4. Vergroting van de kennis over de zaad- en kiemingsbiologie van de inheemse flora. Voor veel wilde plantensoorten bestaat nog maar weinig kennis over hun zaad- en kiemingsbiologie. Voor het levensvatbaar houden van de collectie zal het in veel gevallen nodig zijn om nieuwe zaden op te kweken vanuit de zaden in de bestaande collectie. Welke problemen doen zich hierbij voor: hoe lang blijven de zaden van een soort kiemkrachtig, wat is het kiemingspercentage, welke behandelingen zijn noodzakelijk om te kunnen kiemen, welke omstandigheden (licht, donker, substraat) zijn optimaal, hoe en hoe snel ontwikkelen de jonge planten zich? We weten het allemaal niet. Op dit punt wordt samengewerkt met universiteiten en andere onderwijsinstellingen, in het bijzonder groene MBO- en HBO-instellingen. De resultaten en bevindingen van alle initiatieven in Het Levend Archief hopen we dan ook terug te gaan zien in de (wilde) natuur. Het Levend Archief stelt gekeurd plantmateriaal belangeloos beschikbaar aan ideologische kwekers om samen te werken aan de biodiversiteit en in het bijzonder aan de bescherming van planten van hier.

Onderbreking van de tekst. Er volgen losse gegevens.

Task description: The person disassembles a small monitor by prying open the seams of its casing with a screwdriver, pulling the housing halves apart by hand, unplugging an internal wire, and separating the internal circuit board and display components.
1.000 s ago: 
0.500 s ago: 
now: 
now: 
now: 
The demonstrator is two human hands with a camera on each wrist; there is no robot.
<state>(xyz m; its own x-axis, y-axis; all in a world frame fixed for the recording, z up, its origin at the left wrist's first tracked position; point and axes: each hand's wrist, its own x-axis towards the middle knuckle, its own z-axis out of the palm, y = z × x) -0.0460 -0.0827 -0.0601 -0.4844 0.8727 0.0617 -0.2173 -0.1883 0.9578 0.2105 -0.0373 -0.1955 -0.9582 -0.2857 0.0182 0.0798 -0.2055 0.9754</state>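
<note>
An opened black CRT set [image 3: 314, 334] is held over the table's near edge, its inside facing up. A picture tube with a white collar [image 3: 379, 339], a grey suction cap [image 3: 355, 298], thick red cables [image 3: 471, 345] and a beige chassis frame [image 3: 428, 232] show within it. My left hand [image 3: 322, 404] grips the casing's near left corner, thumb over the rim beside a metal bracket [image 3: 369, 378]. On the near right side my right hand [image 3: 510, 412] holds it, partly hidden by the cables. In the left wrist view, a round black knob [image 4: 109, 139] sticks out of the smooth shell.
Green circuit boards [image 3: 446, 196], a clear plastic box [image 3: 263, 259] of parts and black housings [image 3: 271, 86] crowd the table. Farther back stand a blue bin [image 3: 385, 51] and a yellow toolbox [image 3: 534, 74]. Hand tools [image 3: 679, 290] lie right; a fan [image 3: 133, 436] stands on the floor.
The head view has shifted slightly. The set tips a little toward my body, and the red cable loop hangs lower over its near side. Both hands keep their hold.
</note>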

Het Levend Archief is een groeiende beweging waarbij mensen en organisaties zich kunnen aansluiten om hun eigen steentje bij te dragen aan de bescherming van inheemse planten. De diverse (natuur)organisaties en personen vormen samen het Netwerk Levend Archief, dat wordt gecoördineerd door FLORON. Aangesloten (natuur)organisaties en personen werken samen en realiseren zo verbindingen om gezamenlijk de achteruitgang van oorspronkelijk inheemse populaties en soorten een halt toe te roepen. Deze samenwerking dient te leiden tot het systematisch en structureel investeren in het behouden en versterken van oorspronkelijk inheemse flora en fauna. Oorspronkelijk materiaal is van groot belang voor de kwaliteit van ecosystemen. In de natuur zijn de verschillende dieren, planten, bomen en struiken sterk van elkaar afhankelijk. Maar liefst 40% van de wilde planten wordt bedreigd (Rode Lijst) en van alle graslanden is nu nog maar zo'n 2% tot 3% bloemrijk! Er is dan ook steeds minder voedsel - stuifmeel en nectar - beschikbaar. De nectar van bloemen is de allerbelangrijkste voedselbron voor bijen en vlinders. Door het verzamelen van nectar zorgen de bijen en vlinders voor het verspreiden van stuifmeel van de ene bloem naar de andere bloem. Zo zorgen insecten voor de bestuiving en bevruchting van de planten en gewassen, waardoor voor de voedselvoorziening belangrijke, vruchten en zaden kunnen worden gevormd. Ecologische processen kunnen verstoord raken bij veranderende tijdstippen van uitlopen, bloei of groei van de planten. Daarnaast is de natuur met een grotere biodiversiteit door meer genetische variatie beter bestand tegen veranderingen van de omgeving. Hierbij valt bijvoorbeeld te denken aan de veranderingen in het klimaat. De kans dat soorten zich aan deze veranderingen van de omgeving kunnen aanpassen is veel groter naarmate de genetische variabiliteit groter is. Het samen werken aan Het Levend Archief (nationale zadencollectie) is dan ook bijzonder relevant en waardevol voor het in stand houden van een veerkrachtige leefomgeving voor flora, fauna en mensen (zie ook Groen Erfgoed).
Op de website van Het Levend Archief is een pagina opgenomen met informatie over de betrokken organisaties en personen.